▶ _INSTRUCTIONS TO FOLLOW_
Exactly retype the lines from the top of the data through the line containing "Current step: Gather", leaving out every picture.
═════ SOURCE MATERIAL
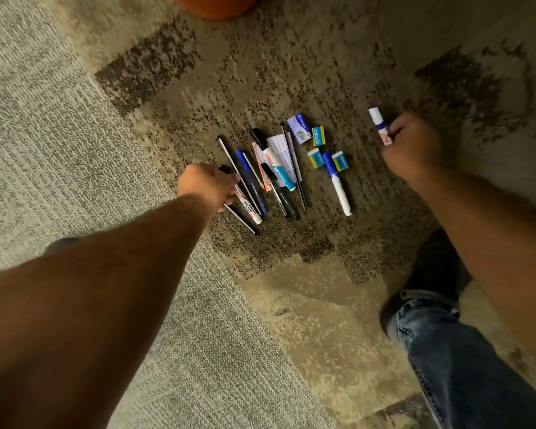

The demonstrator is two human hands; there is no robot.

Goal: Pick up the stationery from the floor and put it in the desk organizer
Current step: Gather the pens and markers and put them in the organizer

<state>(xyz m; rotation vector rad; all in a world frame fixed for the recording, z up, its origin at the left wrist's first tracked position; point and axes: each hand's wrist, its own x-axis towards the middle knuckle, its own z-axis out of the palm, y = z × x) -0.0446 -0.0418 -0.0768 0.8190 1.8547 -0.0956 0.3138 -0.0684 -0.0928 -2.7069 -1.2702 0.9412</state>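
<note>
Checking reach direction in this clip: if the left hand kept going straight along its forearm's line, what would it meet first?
The left hand, already gripping a white marker, points up and right. Next in line looks like the thin black pen, then the blue pen beside it, though depth is unclear.

We look down at a patterned carpet (291,72) strewn with stationery; our left hand (206,185) curls round a white marker (248,209) and a thin black pen (240,216) at the left end of the row; our right hand (412,147) — raised off to the right — grips a blue-capped marker (379,122). Between the hands lie a blue pen (251,181), a black-capped marker (271,157) on some cards, another white marker (338,184), a blue box (299,128) and three small yellow-blue packets (318,136) close together; a jeans leg (446,351) and dark shoe (431,274) show at lower right; an orange object (217,6) sits at the top edge.
</note>
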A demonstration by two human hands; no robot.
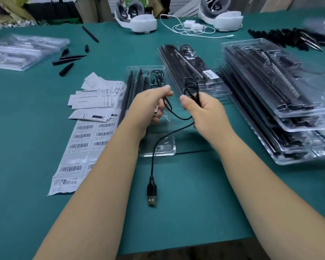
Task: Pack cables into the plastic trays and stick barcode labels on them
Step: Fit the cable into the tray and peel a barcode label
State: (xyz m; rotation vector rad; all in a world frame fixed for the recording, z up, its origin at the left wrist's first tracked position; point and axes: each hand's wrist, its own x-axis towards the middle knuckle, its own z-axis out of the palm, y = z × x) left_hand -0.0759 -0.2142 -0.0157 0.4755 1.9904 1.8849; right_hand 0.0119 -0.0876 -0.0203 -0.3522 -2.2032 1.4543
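Coiling step. We hold the cable [178,117] above the open tray [159,147]: right hand [201,109] grips the finished loops, left hand [150,106] pinches the run between. The USB plug [152,192] lies on the mat [195,194], tail uncoiled. Next, we judge, wind in that tail and seat the coil in the tray's free pocket (another coil sits at its far end). Label sheet [77,147] waits just left; labelled tray [193,72] beyond.
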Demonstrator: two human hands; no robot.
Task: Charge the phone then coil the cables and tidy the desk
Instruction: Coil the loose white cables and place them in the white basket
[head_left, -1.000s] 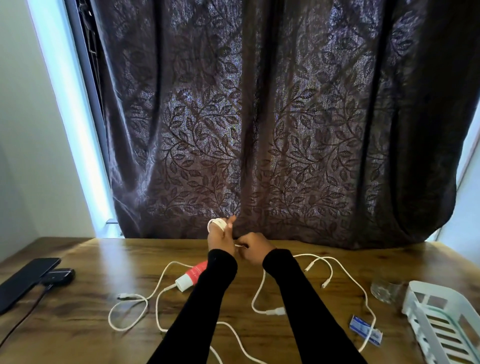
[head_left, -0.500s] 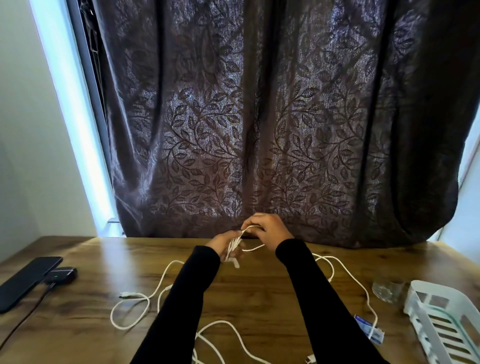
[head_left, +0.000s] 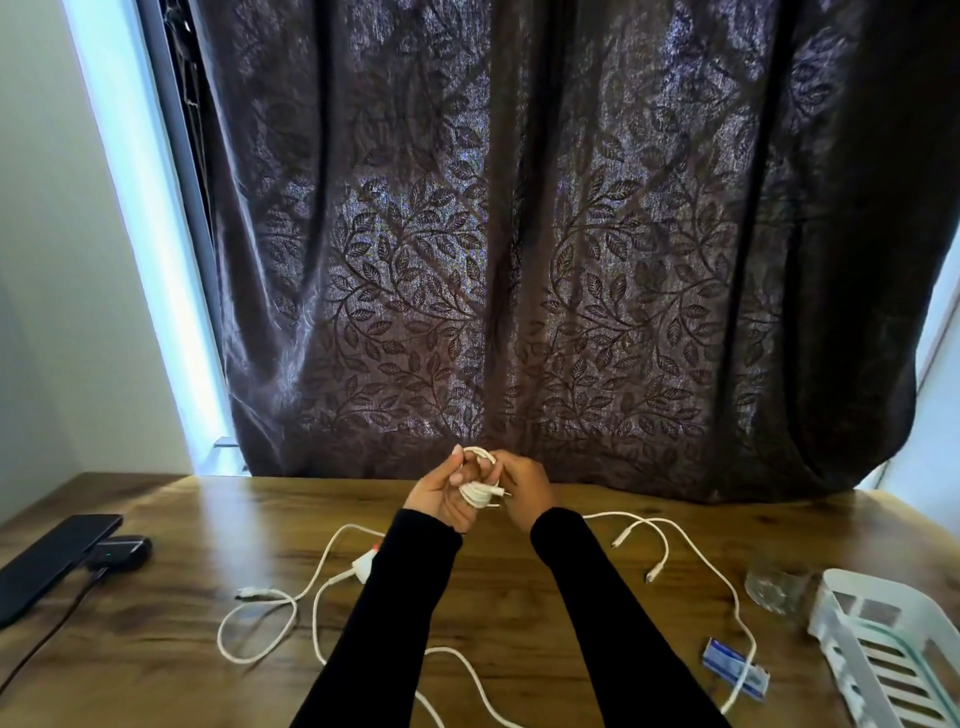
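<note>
Two black-sleeved arms reaching over wooden desk (head_left: 519, 597), grain dark and glossy; desk as landmark throughout. Near and side edges of desk cut off by frame.

Behind desk: brown curtain (head_left: 545, 260), leaf-vine weave, hem draped on far edge. Bright strip of window left of it.

Right end of desk: white slatted plastic tray (head_left: 893, 654), partly out of frame. Just left of tray, clear glass (head_left: 774, 592), hard to make out against the wood.

Left end of desk: black phone (head_left: 49, 564), slab-flat, lower end cut off; butted against small dark charging block (head_left: 122, 552), thin dark lead trailing toward near edge.

Middle of desk: loose white cables (head_left: 691, 551) in slack loops either side of arms, plug ends showing; lower runs hidden under sleeves. Red-and-white tube (head_left: 366, 561) mostly hidden behind left sleeve. Small blue-and-white packet (head_left: 735, 674) toward right near corner, print unreadable.

Above far middle of desk: left hand (head_left: 444, 493) curled, gripping coiled white cable (head_left: 480, 491), tight bundle with one loop standing over fingers. Right hand (head_left: 522, 488) curled, pinching bundle's plug end. Fingertips blurred.
</note>
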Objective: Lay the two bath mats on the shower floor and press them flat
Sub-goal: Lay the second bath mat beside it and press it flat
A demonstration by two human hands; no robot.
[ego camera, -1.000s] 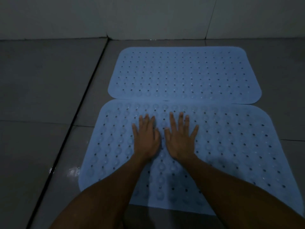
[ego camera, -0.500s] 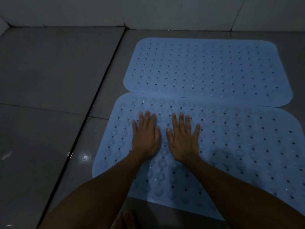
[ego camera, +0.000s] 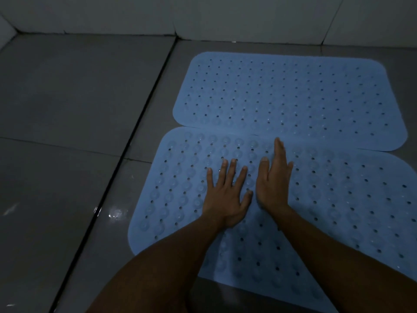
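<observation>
Two blue perforated bath mats are laid edge to edge on the grey tiled shower floor [ego camera: 79, 98]: the far mat [ego camera: 293, 98] and the near mat [ego camera: 338, 199]. The left hand [ego camera: 225, 195] is spread flat on the near mat, fingers straight; the right hand [ego camera: 274, 177] is held open, tilted on edge. The mats are judged soft, limp and light, with suction cups underneath, so flat palm pressure is called for, not gripping.

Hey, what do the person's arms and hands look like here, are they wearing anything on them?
Both forearms are bare as far as the picture shows: no sleeves, no gloves. The left hand and right hand show no ring, watch or bracelet that I can make out, though the light is dim. Short fingernails are visible on both.
</observation>
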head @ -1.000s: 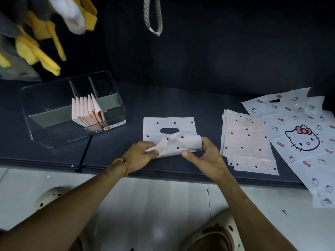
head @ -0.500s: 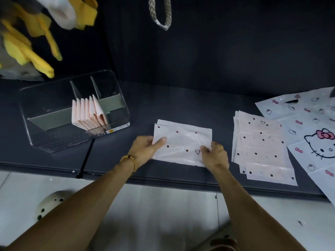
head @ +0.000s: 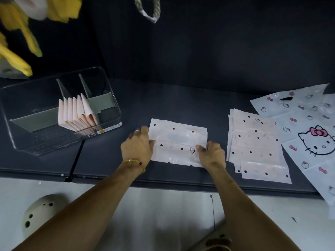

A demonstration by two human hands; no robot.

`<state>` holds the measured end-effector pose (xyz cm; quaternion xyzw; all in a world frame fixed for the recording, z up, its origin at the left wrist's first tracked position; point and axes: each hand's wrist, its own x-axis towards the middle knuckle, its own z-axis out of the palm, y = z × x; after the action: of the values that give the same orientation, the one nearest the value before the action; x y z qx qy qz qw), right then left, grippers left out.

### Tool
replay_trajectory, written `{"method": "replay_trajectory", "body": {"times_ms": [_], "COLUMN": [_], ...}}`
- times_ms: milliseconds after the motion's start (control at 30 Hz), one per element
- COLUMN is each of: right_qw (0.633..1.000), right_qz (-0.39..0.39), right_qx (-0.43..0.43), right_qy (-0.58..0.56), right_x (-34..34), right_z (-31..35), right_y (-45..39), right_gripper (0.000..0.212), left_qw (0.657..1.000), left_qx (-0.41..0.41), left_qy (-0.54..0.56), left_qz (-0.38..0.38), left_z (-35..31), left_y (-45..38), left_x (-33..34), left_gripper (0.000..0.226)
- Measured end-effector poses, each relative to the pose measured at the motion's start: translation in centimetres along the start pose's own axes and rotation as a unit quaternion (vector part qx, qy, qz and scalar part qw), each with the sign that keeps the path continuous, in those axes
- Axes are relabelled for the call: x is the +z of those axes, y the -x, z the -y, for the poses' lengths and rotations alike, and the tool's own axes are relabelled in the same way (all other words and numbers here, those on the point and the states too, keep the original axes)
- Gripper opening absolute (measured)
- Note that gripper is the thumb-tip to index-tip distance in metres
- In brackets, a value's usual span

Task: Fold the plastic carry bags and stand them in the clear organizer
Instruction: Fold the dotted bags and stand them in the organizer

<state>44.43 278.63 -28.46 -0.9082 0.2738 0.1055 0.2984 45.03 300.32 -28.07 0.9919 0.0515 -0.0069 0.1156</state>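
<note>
A white plastic bag with red dots (head: 178, 142) lies folded in half on the dark shelf (head: 181, 102). My left hand (head: 137, 147) holds its left edge, thumb on top. At the bag's right edge my right hand (head: 213, 153) pinches it with curled fingers. The clear organizer (head: 110, 98) stands to the left. Several folded pink bags (head: 78, 115) stand upright in its middle compartment. A stack of flat dotted bags (head: 257, 145) lies to the right of my hands.
Larger white bags with a cat print (head: 308, 138) overlap at the far right and hang over the shelf's front edge. Yellow cloth items (head: 18, 60) hang at the top left, a braided rope loop (head: 150, 9) at the top centre. White floor lies below the shelf.
The bag's lower part has been folded up over the top and laid flat. Both hands have moved out to its side edges.
</note>
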Motion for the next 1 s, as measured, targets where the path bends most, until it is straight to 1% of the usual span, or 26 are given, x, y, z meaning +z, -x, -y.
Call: {"method": "replay_trajectory", "body": {"times_ms": [33, 67, 100, 133, 167, 200, 267, 300, 367, 400, 433, 500, 533, 567, 600, 667, 700, 733, 800, 867, 1000], "right_qw": [1.0, 1.0, 1.0, 1.0, 1.0, 1.0, 1.0, 1.0, 0.996, 0.989, 0.977, 0.936, 0.917, 0.904, 0.902, 0.912, 0.913, 0.906, 0.881, 0.863, 0.854], "right_qz": [-0.003, -0.007, -0.009, -0.008, -0.003, 0.001, -0.006, -0.022, -0.087, -0.132, -0.17, -0.206, -0.193, -0.154, -0.091, 0.007, 0.024, 0.026, 0.031, 0.044, 0.065], "right_qx": [-0.001, -0.004, -0.006, -0.008, -0.01, -0.012, -0.018, -0.018, -0.026, -0.05, -0.102, -0.246, -0.31, -0.359, -0.381, -0.374, -0.37, -0.38, -0.409, -0.418, -0.406], "right_qy": [0.0, 0.001, 0.002, 0.003, 0.003, 0.001, -0.007, -0.01, 0.005, 0.038, 0.08, 0.141, 0.16, 0.174, 0.183, 0.169, 0.17, 0.186, 0.237, 0.28, 0.318], "right_x": [0.1, 0.2, 0.2, 0.3, 0.2, 0.2, -0.1, -0.2, -0.7, -0.7, -0.7, 0.5, 1.5, 2.8, 4.0, 5.6, 5.7, 5.5, 4.3, 2.6, -0.5], "right_z": [0.0, -0.1, -0.1, -0.2, -0.2, -0.3, -0.5, -0.7, -1.1, -1.3, -1.3, -0.4, 0.4, 1.2, 1.9, 2.3, 1.8, 1.0, -0.9, -2.8, -6.2], "right_y": [0.1, 0.1, 0.1, 0.0, 0.0, -0.2, -0.2, -0.1, 0.6, 1.0, 1.6, 3.0, 3.7, 4.4, 5.1, 5.6, 5.3, 4.8, 3.7, 2.5, 1.0], "right_gripper": [0.026, 0.026, 0.026, 0.026, 0.026, 0.026, 0.024, 0.022, 0.018, 0.019, 0.021, 0.027, 0.033, 0.041, 0.049, 0.058, 0.058, 0.058, 0.056, 0.057, 0.055], "left_qw": [0.996, 0.982, 0.964, 0.951, 0.948, 0.952, 0.957, 0.957, 0.957, 0.958, 0.958, 0.96, 0.96, 0.959, 0.959, 0.958, 0.958, 0.958, 0.957, 0.956, 0.955], "left_qx": [0.086, 0.181, 0.264, 0.309, 0.314, 0.298, 0.275, 0.272, 0.271, 0.269, 0.268, 0.262, 0.262, 0.263, 0.265, 0.267, 0.267, 0.267, 0.27, 0.272, 0.276], "left_qy": [-0.011, -0.005, 0.007, 0.01, 0.002, -0.011, -0.045, -0.06, -0.061, -0.06, -0.06, -0.06, -0.061, -0.063, -0.065, -0.069, -0.07, -0.069, -0.07, -0.069, -0.064], "left_qz": [-0.034, -0.052, -0.043, -0.005, 0.042, 0.073, 0.081, 0.084, 0.084, 0.083, 0.081, 0.079, 0.08, 0.08, 0.079, 0.081, 0.08, 0.08, 0.082, 0.081, 0.085], "left_z": [-0.1, -0.1, -0.1, 0.0, 0.2, 0.4, 0.8, 0.8, 0.7, 0.7, 0.6, 0.6, 0.6, 0.6, 0.6, 0.7, 0.7, 0.7, 0.8, 0.8, 0.8], "left_y": [0.5, 1.0, 1.5, 2.0, 2.3, 2.5, 2.6, 2.7, 2.6, 2.6, 2.6, 2.6, 2.7, 2.7, 2.6, 2.7, 2.7, 2.6, 2.6, 2.6, 2.5], "left_x": [0.3, 0.8, 1.4, 2.0, 2.5, 3.0, 3.6, 3.8, 3.8, 3.8, 3.9, 4.0, 4.0, 4.1, 4.1, 4.0, 4.0, 4.0, 3.8, 3.7, 3.6], "left_gripper": [0.036, 0.039, 0.041, 0.045, 0.049, 0.052, 0.056, 0.058, 0.06, 0.06, 0.061, 0.062, 0.062, 0.063, 0.063, 0.062, 0.062, 0.062, 0.063, 0.062, 0.058]}}
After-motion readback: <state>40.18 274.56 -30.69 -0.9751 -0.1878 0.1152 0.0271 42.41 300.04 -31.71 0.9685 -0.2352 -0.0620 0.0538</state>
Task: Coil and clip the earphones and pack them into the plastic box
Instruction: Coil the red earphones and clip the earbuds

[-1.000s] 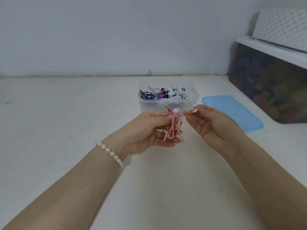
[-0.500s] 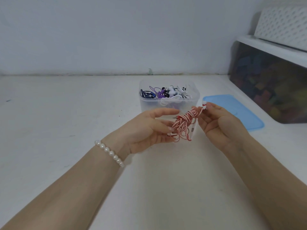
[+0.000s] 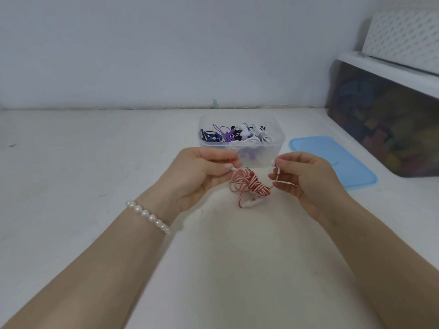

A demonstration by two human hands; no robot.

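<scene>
A white bench (image 3: 71, 186) runs back to a plain pale wall (image 3: 166, 43); both forearms reach in from the near edge. On the left wrist sits a pearl bracelet (image 3: 148, 216); the left hand (image 3: 199, 174) is raised just in front of the plastic box, its thumb and forefinger pressed together on one end of the red-and-white earphones (image 3: 249, 185); the remaining fingers (image 3: 221, 170) curl loosely beneath. The earphones hang between the two hands as a loose, partly wound bundle above the bench, a white inline piece dangling at the bottom. Behind the bundle stands the clear plastic box (image 3: 275, 148), open, holding coiled earphones in dark blue, purple, black and white. The right hand (image 3: 306, 179) holds the other end of the cord; its thumb and forefinger pinch the thin strand just beside a white earbud, the other fingers bent inward, and a short length of cord crosses the palm. Further right a blue lid (image 3: 337, 162) lies flat on the bench, apart from the box; beyond it is a large dark translucent bin (image 3: 384, 129) with coloured shapes inside, topped by a white perforated basket (image 3: 403, 36).
</scene>
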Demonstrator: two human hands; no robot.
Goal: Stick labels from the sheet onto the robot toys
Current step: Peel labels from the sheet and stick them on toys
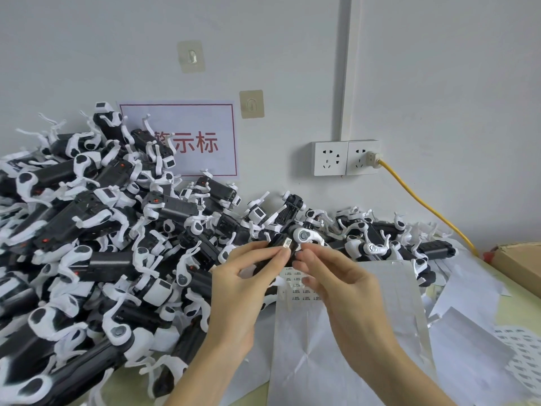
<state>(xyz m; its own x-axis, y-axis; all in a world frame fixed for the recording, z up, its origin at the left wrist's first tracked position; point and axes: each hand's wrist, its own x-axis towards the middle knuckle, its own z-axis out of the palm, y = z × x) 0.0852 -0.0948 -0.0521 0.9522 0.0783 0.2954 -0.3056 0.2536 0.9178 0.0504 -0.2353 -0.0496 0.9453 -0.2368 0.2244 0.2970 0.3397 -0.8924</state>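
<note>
A black-and-white robot toy (295,237) is held up in front of me at the middle of the view. My left hand (243,276) grips its black body from the left. My right hand (330,276) holds the toy's right end with curled fingers. A small white label (287,242) lies on the black body between my thumbs. The label sheet (301,288) lies on the table just below the hands, with several small printed labels left on it.
A big heap of robot toys (102,230) fills the left and runs along the wall to the right. Used backing sheets (468,332) cover the table at right. A cardboard box (518,265) sits at the right edge, and a yellow cable (421,203) runs from the wall socket.
</note>
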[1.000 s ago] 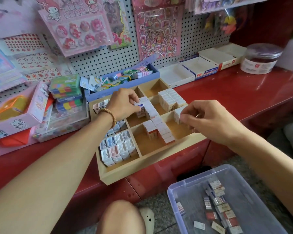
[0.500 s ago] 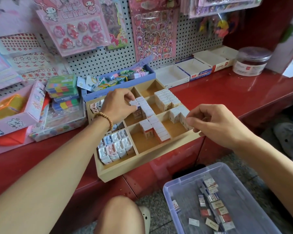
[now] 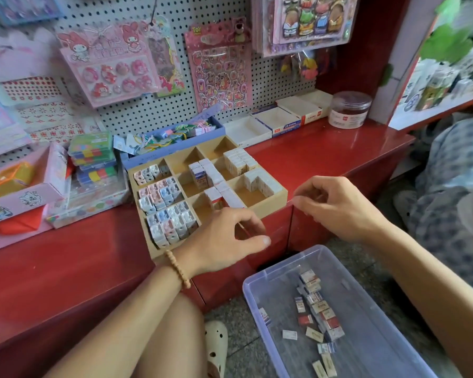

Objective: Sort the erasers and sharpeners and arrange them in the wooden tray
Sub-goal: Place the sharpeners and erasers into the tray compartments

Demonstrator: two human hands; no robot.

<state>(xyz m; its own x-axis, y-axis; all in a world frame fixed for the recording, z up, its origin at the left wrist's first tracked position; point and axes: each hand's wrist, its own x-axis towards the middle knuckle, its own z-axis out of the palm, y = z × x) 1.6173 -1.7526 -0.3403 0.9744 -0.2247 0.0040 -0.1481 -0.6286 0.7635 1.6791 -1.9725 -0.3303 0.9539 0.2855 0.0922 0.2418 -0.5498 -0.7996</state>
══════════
▶ _RESULT OF THE EXERCISE_
The demonstrator is two human hands; there is no robot.

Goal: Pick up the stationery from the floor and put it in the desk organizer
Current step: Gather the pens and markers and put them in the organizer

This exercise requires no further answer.